What is expected: There is one span to output from the data below: the lines starting at the line with "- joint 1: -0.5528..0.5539" and ending at the line with "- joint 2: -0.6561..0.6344". Output it exactly, ends included, nothing more.

Supplied material:
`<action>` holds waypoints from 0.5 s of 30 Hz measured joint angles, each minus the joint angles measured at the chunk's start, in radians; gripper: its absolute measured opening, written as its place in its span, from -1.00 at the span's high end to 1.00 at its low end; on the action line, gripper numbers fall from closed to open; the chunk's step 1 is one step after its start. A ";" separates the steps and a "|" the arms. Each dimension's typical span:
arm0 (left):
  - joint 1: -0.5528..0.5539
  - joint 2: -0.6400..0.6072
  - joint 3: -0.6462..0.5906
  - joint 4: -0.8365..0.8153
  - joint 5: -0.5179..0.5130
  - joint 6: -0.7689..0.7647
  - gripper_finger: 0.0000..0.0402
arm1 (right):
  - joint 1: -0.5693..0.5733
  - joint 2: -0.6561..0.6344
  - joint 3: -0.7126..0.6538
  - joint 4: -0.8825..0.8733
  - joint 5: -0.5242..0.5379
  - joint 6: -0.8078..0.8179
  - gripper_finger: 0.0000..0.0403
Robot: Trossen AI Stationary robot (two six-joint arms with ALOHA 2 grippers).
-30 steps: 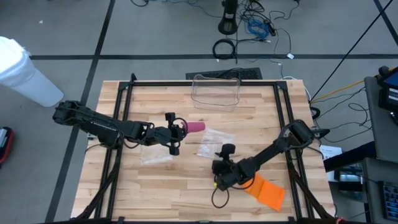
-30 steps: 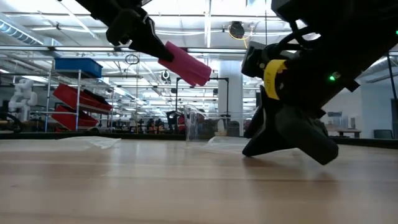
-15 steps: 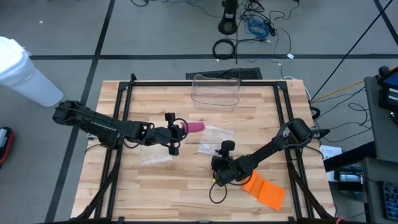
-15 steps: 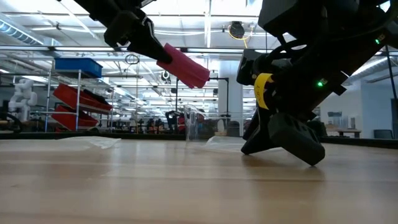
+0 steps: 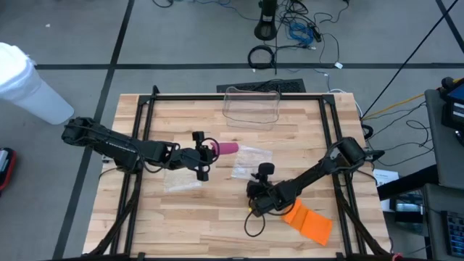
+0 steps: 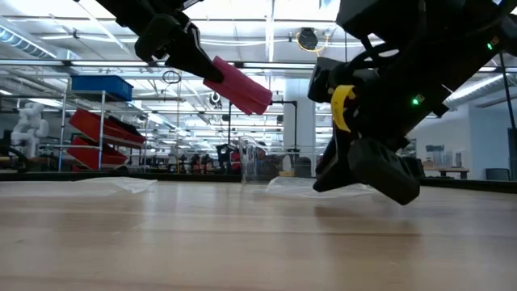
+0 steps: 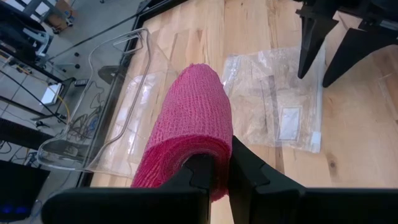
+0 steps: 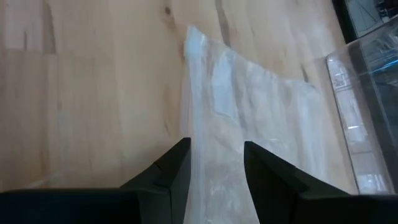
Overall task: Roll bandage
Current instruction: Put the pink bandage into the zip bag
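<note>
Two arms are over your bench (image 5: 181,210) at this moment. Your left arm stretches nearly flat from the left edge toward the middle. Its tool (image 5: 210,150) is closed tight on the pink bandage roll (image 5: 228,148), and the fingers (image 7: 200,176) pinch the near end of the roll. In the low view the roll (image 6: 239,84) hangs well above the wood, tilted, with its free end lower.

Your right arm comes in from the right side and bends down steeply, so its wrist is low near the front middle of the bench. The right tool (image 5: 253,205) points down at the surface. In its own wrist view you see the two fingers (image 8: 173,167) a small way apart, with a clear plastic bag (image 8: 249,124) running between them. It seems the tips have the edge of this bag, but the film is too thin for me to tell.

One orange cloth (image 5: 308,220) lies just beside the right tool, toward the front right corner. Another clear bag (image 5: 250,164) lies in the middle, between the two tools. At the far edge stands a clear plastic bin (image 5: 251,106).
</note>
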 joint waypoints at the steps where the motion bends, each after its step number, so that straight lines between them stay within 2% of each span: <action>1: 0.000 0.000 0.000 0.000 0.000 0.000 0.86 | 0.000 -0.002 0.000 -0.008 0.000 0.000 0.34; 15: 0.000 0.000 0.000 0.000 0.000 0.000 0.86 | -0.015 -0.002 0.002 -0.088 -0.030 0.029 0.34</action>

Expected answer:
  - joint 1: -0.5528..0.5539
  - joint 2: -0.6400..0.6072
  - joint 3: -0.6462..0.5906
  - joint 4: -0.8365..0.8153
  - joint 5: -0.5179..0.5130
  - joint 6: -0.7689..0.7647
  - gripper_finger: 0.0000..0.0402
arm1 (right):
  - joint 1: -0.5693..0.5733
  - joint 2: -0.6561..0.6344

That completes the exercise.